ABOUT THIS TASK: Wherever the word "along" shows up in the data, report the line it sits in.

(Stored data entries)
-- Opening Marker --

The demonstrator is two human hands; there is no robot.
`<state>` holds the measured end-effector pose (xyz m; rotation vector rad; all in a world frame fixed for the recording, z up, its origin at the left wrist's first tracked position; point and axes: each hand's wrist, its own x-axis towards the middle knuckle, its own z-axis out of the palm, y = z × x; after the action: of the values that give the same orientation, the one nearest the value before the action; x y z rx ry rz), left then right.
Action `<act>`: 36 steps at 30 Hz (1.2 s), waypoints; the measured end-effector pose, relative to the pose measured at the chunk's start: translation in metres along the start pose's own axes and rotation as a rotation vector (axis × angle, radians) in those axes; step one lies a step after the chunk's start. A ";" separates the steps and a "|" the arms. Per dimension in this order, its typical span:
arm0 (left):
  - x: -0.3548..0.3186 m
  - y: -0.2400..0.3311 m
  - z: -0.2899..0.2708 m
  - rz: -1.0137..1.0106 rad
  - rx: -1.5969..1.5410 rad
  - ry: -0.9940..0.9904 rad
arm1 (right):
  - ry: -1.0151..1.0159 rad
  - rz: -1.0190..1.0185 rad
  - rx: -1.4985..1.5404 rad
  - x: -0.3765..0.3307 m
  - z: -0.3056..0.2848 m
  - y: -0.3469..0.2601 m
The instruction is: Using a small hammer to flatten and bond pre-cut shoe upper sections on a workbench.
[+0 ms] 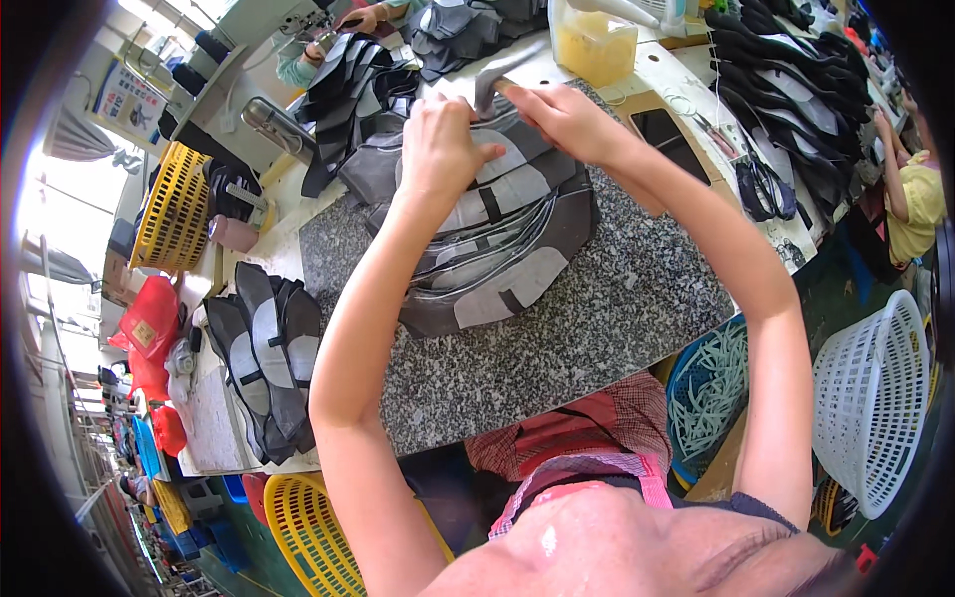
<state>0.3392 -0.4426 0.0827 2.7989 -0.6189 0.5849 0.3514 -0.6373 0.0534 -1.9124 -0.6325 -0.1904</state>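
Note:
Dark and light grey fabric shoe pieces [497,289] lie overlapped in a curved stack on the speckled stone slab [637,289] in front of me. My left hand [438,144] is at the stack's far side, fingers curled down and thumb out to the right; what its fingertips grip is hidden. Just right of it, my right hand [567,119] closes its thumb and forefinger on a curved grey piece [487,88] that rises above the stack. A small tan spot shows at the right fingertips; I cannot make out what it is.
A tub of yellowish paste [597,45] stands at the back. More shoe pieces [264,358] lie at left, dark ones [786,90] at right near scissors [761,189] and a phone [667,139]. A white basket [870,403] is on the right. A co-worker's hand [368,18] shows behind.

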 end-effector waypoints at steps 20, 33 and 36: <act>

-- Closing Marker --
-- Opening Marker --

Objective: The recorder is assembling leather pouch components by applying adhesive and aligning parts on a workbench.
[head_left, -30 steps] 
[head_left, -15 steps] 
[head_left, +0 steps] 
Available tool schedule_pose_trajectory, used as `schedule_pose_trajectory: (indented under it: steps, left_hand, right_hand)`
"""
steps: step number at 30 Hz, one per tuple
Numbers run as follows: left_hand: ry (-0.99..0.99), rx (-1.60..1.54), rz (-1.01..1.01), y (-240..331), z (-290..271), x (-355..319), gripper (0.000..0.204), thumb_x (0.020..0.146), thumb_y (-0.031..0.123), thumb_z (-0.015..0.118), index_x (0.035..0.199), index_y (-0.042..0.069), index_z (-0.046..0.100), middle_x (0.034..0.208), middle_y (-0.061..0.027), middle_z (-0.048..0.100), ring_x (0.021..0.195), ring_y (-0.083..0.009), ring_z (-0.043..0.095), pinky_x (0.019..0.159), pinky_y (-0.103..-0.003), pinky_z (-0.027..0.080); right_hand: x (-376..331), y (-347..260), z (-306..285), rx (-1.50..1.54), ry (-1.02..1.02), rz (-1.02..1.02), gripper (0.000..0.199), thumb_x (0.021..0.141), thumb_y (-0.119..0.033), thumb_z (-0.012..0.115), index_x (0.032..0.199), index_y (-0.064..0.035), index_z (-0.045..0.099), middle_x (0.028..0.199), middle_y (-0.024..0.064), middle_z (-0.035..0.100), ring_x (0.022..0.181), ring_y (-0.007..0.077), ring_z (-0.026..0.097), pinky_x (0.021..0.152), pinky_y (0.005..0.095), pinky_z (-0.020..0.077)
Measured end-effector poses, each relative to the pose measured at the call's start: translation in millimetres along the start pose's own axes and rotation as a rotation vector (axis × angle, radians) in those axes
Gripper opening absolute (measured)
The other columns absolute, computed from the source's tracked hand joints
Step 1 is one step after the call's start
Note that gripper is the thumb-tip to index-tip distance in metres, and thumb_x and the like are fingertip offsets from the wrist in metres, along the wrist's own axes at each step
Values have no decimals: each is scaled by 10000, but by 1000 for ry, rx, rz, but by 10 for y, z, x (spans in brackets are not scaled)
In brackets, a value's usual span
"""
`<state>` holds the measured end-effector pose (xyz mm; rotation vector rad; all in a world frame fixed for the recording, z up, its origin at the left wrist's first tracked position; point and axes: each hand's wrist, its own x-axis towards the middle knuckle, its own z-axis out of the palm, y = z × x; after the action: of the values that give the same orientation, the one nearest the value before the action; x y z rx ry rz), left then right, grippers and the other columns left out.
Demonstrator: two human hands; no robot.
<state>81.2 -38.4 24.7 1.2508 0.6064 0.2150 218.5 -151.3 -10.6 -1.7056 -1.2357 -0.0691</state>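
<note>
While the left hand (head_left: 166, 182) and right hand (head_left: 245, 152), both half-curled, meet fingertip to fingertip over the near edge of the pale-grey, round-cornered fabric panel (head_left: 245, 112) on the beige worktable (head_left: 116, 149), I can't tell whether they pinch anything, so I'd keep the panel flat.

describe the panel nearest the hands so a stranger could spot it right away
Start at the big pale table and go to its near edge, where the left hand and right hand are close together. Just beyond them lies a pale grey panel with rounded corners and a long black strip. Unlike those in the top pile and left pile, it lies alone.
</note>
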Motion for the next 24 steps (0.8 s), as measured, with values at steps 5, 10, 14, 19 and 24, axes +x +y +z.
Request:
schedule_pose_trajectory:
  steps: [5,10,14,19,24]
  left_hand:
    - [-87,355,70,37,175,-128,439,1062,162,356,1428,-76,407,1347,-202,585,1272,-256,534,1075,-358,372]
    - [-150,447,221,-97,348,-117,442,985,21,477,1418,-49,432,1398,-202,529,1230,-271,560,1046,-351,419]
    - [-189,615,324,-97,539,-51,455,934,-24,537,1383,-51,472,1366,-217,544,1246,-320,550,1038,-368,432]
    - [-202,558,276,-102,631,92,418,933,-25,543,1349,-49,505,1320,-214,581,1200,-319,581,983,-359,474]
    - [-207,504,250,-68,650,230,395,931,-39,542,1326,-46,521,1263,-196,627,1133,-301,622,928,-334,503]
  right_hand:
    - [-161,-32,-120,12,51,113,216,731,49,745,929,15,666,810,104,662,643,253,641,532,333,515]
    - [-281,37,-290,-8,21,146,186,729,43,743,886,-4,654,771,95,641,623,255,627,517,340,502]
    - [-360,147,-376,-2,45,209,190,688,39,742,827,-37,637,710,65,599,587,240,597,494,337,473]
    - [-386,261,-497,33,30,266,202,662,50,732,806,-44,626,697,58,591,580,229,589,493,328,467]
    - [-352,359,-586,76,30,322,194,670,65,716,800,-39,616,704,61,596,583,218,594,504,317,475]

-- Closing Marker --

RESPONSE FOR THIS EXERCISE:
Action `<act>`: 36 steps at 30 Hz (1.2 s), waypoints; the measured end-effector pose, relative to the pose measured at the chunk's start: translation in metres along the start pose's own axes and rotation as a rotation vector (axis × angle, radians) in those axes; step one lies a step after the chunk's start. A ";" separates the steps and a "|" the arms. Per dimension in this order, its typical span:
Measured end-effector poses, each relative to the pose measured at the call's start: translation in millimetres along the start pose's own axes and rotation as a rotation vector (axis × angle, radians) in those axes
Note that gripper is the thumb-tip to index-tip distance in metres, and thumb_x and the like are fingertip offsets from the wrist in metres, along the wrist's own axes at each step

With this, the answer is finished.